What you need to do: Within the records, say how many lines include the word "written"; the answer should be the number and no more.

Extracted records Start Marker

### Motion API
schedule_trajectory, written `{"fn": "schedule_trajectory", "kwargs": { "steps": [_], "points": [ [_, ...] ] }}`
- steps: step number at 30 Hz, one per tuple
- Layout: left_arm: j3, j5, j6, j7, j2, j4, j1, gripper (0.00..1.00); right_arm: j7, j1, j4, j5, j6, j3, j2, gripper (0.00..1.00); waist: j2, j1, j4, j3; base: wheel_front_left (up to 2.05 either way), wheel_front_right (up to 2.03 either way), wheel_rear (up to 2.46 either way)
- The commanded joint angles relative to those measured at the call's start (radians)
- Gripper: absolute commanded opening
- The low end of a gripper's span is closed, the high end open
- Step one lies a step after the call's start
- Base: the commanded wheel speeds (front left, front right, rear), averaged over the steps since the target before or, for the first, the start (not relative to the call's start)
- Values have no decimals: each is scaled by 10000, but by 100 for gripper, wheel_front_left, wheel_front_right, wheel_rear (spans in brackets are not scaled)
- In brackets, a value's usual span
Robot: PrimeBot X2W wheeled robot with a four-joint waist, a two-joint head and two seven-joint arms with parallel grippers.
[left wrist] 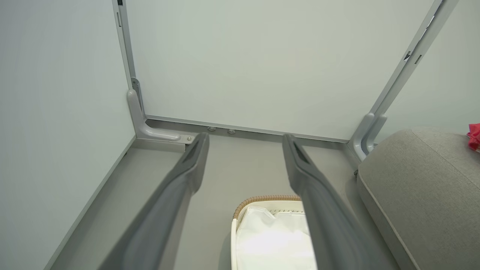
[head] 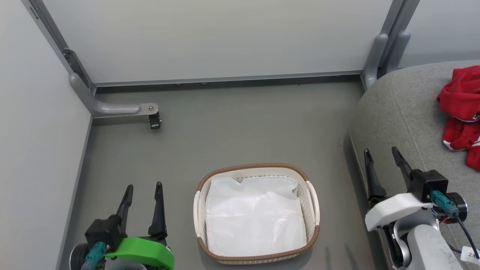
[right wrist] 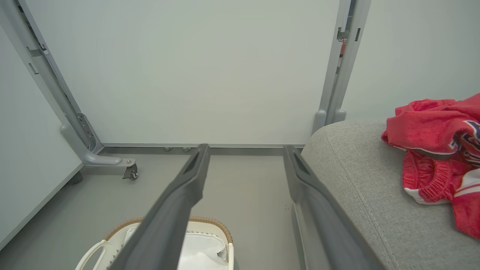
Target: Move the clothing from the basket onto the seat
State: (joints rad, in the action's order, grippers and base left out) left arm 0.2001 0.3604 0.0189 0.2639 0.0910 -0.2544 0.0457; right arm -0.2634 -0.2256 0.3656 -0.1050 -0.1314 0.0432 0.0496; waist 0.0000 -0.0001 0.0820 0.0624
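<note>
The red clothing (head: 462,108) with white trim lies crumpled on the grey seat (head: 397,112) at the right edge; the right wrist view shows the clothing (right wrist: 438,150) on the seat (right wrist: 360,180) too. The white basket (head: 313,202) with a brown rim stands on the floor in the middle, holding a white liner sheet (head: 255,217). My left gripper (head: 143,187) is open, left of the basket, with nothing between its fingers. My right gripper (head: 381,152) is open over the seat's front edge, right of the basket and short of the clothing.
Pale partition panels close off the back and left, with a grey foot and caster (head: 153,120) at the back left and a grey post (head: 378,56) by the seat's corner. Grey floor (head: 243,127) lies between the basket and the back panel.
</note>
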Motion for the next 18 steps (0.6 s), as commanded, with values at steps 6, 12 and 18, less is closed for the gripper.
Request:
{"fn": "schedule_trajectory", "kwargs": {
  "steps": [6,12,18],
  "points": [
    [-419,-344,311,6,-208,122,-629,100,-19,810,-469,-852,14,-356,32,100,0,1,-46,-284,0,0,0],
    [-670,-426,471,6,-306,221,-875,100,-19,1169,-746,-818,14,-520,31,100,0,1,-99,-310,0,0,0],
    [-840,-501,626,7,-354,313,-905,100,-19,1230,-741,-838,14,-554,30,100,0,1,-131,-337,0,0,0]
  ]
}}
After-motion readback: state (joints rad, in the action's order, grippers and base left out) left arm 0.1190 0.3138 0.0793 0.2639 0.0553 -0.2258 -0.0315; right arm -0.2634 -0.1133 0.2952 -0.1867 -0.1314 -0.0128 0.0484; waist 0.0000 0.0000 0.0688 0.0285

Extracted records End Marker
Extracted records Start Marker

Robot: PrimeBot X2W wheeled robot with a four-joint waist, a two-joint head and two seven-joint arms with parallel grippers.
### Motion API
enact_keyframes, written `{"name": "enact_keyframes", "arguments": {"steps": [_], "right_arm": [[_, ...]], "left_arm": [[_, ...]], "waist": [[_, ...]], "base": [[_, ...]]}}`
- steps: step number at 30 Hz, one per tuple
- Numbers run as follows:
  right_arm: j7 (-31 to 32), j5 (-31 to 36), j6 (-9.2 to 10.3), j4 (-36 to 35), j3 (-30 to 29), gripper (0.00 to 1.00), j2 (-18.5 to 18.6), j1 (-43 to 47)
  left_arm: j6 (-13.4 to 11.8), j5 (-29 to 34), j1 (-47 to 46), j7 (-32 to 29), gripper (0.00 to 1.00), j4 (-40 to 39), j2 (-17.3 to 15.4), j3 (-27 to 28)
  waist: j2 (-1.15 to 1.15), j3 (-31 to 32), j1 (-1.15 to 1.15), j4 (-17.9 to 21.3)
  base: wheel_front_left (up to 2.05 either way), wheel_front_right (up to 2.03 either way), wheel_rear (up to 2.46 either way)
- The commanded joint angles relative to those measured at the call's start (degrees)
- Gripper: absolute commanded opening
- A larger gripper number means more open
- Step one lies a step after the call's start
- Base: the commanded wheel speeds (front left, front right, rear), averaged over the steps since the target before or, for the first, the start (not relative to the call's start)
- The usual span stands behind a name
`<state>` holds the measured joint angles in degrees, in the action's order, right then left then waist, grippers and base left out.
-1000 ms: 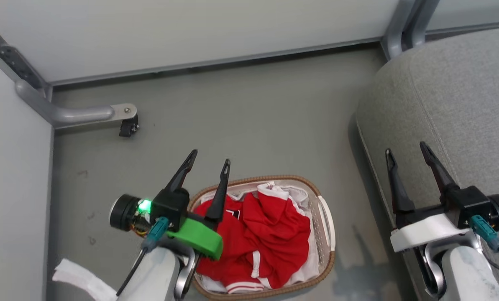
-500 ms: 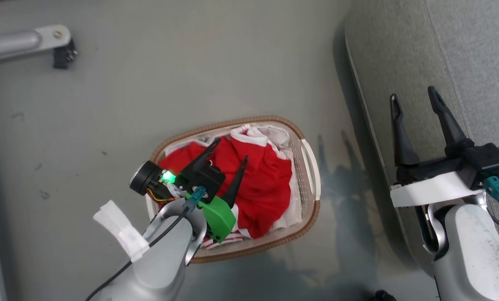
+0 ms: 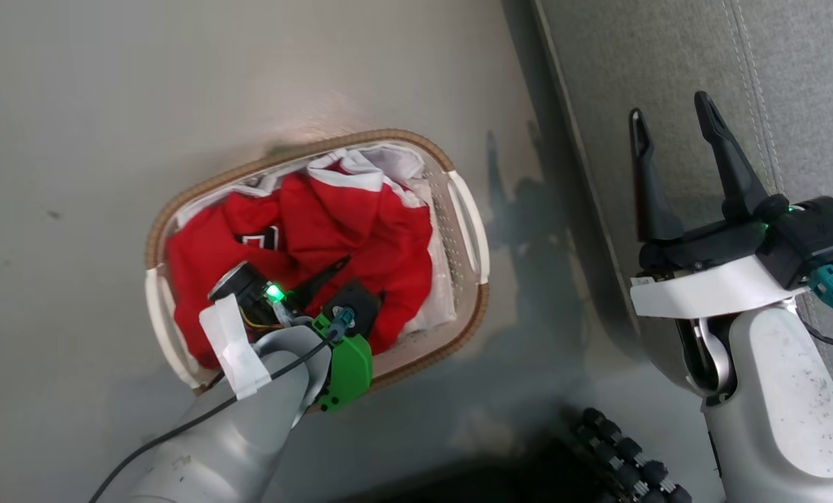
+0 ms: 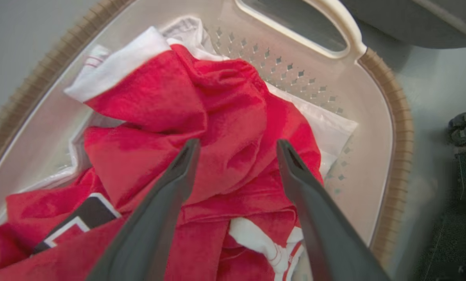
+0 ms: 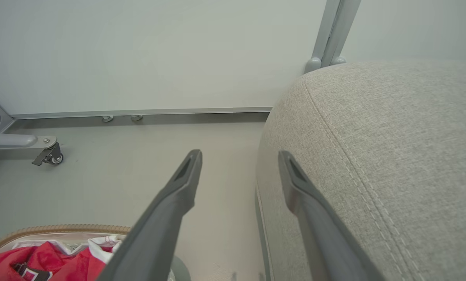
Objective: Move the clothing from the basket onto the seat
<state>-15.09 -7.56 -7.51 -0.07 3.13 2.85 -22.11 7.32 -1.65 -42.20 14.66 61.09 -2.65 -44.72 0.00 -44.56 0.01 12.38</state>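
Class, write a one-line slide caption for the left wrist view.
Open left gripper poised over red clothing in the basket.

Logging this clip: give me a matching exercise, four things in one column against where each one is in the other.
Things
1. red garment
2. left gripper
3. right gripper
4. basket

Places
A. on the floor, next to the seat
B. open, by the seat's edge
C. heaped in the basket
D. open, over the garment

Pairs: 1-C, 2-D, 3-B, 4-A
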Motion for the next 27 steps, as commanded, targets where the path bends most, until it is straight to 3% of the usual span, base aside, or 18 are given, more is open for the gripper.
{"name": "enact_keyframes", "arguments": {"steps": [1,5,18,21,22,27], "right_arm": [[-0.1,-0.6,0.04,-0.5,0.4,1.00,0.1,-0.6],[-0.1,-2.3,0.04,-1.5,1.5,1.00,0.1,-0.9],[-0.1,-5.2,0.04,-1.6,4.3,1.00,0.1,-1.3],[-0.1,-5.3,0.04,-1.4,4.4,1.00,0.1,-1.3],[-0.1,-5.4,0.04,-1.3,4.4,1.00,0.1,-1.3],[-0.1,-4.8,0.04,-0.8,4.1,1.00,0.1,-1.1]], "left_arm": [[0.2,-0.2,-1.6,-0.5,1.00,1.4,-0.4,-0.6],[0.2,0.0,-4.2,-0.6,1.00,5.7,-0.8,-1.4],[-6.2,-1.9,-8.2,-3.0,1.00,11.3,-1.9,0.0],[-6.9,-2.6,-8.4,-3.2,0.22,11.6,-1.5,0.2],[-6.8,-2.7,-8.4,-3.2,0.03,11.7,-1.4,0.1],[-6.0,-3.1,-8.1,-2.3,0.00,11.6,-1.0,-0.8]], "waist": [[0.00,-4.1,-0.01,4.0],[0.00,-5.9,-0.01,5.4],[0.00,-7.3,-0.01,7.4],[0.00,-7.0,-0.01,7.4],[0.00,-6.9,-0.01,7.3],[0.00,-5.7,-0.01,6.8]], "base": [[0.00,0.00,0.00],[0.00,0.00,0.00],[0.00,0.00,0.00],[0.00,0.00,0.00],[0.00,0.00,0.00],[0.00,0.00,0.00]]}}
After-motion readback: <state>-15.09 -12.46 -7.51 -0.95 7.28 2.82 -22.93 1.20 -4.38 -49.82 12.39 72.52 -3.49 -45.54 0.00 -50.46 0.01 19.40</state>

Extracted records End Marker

Response to the task: 2